Distributed/out-of-memory/GPU calculations on sparse matrices

gpu

#1

Hello, I am a junior PhD student in theoretical physics. I am working on a DMRG (https://en.wikipedia.org/wiki/Density_matrix_renormalization_group) algorithm in Julia.

A key part of the algorithm is singular value decomposition (SVD) and diagonalization (Lanczos or Arnoldi) on large sparse matrices (MxM where M = d^2*chi^2, chi=10^2-10^4 and d = 2-10 so that M is of the order 10^6-10^10 in worst case).

It seems to me like I need to make sure that the code can work with arrays which don’t fit in memory, and Blocks.jl or ScaLAPACK bindings looks promising. Ideally, I think it would benefit from parallelization and GPU since at least some operations are embarrasingly parallel.

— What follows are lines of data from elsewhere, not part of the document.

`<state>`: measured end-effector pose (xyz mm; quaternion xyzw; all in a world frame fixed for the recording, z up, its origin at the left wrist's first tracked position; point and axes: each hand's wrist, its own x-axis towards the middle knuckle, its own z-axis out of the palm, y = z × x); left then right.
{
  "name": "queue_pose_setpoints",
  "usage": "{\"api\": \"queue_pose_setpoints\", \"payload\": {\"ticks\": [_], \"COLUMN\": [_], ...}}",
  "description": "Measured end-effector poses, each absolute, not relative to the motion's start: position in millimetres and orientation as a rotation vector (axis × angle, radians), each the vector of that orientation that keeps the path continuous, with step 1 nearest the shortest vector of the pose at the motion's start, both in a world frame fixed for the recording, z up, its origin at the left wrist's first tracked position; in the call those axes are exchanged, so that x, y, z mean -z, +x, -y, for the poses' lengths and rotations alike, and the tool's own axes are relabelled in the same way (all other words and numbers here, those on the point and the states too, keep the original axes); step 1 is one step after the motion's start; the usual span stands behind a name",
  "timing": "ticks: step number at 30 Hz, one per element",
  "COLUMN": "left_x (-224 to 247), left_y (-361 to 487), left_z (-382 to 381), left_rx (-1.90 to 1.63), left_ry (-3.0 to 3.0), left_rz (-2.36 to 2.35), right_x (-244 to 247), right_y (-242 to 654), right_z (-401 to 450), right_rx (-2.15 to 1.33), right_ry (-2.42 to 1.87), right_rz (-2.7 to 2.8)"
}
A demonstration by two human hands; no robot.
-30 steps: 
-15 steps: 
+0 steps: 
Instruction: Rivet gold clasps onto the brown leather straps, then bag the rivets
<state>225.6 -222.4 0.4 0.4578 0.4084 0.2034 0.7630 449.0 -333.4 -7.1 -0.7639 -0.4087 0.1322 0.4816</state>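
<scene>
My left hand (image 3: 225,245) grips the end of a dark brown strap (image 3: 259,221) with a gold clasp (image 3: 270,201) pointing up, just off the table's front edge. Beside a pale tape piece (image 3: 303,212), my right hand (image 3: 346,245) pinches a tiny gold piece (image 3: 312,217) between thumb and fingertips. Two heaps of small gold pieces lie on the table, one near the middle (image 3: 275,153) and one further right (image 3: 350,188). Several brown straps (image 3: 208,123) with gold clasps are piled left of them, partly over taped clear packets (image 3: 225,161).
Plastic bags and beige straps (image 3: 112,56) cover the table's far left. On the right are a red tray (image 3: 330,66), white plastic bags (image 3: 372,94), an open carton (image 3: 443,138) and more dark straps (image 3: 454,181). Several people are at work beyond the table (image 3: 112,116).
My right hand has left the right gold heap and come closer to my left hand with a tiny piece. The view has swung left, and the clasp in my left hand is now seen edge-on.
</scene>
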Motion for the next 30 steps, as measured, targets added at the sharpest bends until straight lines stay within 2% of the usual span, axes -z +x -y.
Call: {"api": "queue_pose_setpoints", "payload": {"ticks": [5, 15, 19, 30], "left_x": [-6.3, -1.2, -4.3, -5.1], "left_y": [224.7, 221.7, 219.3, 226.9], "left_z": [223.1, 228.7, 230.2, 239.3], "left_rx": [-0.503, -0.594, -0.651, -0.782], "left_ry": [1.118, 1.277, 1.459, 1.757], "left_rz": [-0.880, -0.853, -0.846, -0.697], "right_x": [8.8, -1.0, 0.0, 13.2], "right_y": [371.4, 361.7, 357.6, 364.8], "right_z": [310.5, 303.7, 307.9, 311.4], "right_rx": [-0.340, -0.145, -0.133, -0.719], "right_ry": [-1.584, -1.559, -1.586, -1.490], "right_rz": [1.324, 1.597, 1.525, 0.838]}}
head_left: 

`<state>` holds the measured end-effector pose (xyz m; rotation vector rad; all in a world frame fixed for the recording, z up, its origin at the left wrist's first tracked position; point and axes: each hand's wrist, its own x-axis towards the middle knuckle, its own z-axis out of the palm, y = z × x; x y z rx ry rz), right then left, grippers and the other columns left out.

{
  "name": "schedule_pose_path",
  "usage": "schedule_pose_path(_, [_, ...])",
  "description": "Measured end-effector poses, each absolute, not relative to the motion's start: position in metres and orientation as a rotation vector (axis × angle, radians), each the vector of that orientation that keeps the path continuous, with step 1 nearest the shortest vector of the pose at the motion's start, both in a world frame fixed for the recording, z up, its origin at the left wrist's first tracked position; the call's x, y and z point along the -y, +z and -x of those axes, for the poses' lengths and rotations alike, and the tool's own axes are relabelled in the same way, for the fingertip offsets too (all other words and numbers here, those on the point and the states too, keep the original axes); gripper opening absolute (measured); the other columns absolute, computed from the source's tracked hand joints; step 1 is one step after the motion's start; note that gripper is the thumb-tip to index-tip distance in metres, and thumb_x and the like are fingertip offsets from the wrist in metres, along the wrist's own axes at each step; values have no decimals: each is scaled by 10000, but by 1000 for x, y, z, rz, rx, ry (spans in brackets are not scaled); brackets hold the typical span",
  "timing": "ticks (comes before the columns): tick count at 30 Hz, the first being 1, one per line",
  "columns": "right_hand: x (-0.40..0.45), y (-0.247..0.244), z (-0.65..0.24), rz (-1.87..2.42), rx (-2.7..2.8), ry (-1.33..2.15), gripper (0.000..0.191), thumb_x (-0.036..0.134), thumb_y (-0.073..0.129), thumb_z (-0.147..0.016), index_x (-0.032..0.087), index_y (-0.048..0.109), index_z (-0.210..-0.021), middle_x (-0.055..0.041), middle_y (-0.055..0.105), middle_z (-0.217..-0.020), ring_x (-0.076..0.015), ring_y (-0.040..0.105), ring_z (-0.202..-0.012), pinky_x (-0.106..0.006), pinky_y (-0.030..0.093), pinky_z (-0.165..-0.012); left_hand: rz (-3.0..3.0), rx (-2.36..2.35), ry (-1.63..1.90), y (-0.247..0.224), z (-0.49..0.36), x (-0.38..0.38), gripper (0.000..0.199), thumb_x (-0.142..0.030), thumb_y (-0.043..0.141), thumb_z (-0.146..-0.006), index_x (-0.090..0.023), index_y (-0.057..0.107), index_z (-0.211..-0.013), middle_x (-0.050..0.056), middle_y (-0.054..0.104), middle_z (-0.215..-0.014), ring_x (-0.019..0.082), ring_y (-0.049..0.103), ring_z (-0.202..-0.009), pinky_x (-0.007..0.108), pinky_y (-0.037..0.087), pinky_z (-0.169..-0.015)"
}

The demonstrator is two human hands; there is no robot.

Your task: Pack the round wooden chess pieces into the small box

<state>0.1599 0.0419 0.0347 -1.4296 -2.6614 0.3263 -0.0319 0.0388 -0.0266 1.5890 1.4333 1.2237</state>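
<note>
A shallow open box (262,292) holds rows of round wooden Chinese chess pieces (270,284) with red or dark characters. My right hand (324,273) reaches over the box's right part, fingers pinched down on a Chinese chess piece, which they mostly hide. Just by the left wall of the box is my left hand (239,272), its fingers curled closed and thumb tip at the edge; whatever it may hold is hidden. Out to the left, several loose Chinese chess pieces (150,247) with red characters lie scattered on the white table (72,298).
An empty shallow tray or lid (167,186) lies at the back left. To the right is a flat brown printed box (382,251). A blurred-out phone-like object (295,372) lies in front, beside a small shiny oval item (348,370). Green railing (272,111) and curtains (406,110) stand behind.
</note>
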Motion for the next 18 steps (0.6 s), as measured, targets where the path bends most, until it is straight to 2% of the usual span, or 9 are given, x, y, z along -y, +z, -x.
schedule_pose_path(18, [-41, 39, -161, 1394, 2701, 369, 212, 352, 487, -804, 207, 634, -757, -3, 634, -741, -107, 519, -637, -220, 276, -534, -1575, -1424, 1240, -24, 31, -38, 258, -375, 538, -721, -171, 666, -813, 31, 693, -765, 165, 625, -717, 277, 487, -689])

But I am very new to Julia and have only had a brief introduction to MPI: does anyone have recommendations for which tools and design could be useful for this problem?

Regards,
Axel Gagge


#2

I would recommend to take a look at DistributedArrays.jl as a first step and there is also @shashi’s Dagger.jl for out-of-core computations.

cc: @andreasnoack


#3

How many non-zeros do you in the array? If you have a big machine, it is likely that you store the sparse matrix in memory. You might want to benefit from more processors and the vectors generated from Lanczos iterations are also dense. You could take a look at the examples in https://github.com/JuliaParallel/Elemental.jl to see how Elemental’s distributed matrix structures can be used together with an iterative SVD written in Julia. Unfortunately, I don’t have the eigenvalue version ready yet.